The material beneath this line should be printed exactly, with its pictures omitted.

________________

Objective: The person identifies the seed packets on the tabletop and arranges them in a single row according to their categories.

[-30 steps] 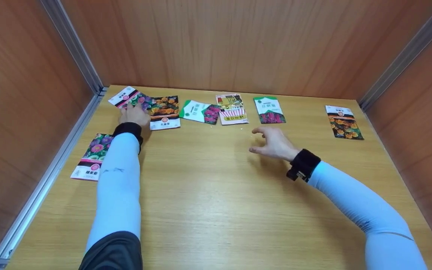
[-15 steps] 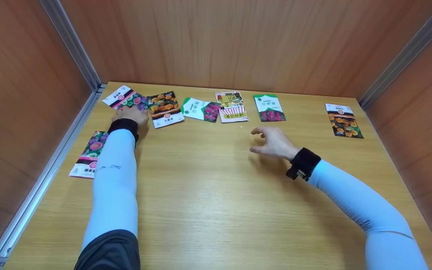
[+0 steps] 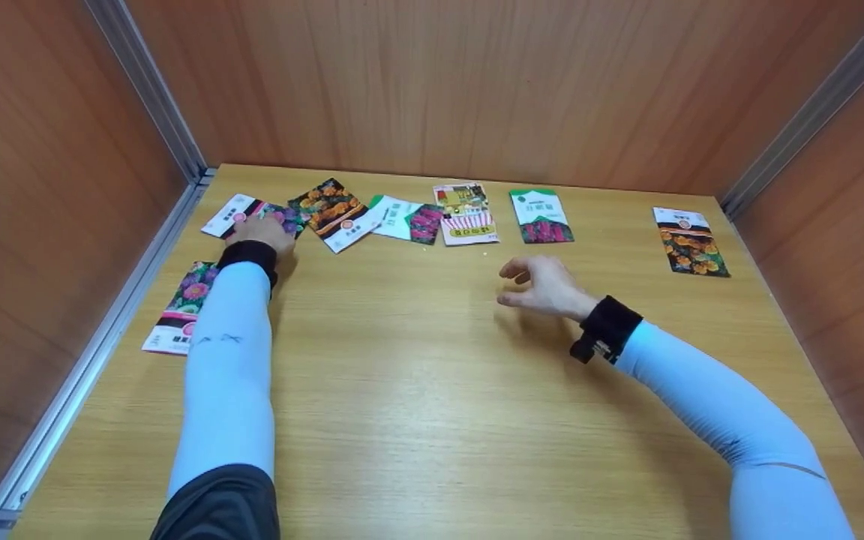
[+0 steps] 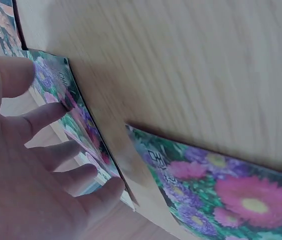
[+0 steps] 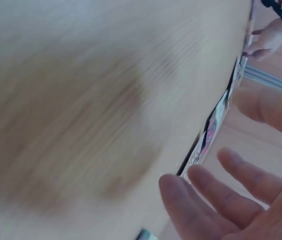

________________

• **Solution to this task**:
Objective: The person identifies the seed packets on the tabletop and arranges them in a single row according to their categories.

[-30 steps] 
[-15 steps] 
[+0 steps] 
[+0 steps] 
[+0 steps] 

No additional work is needed on this exercise.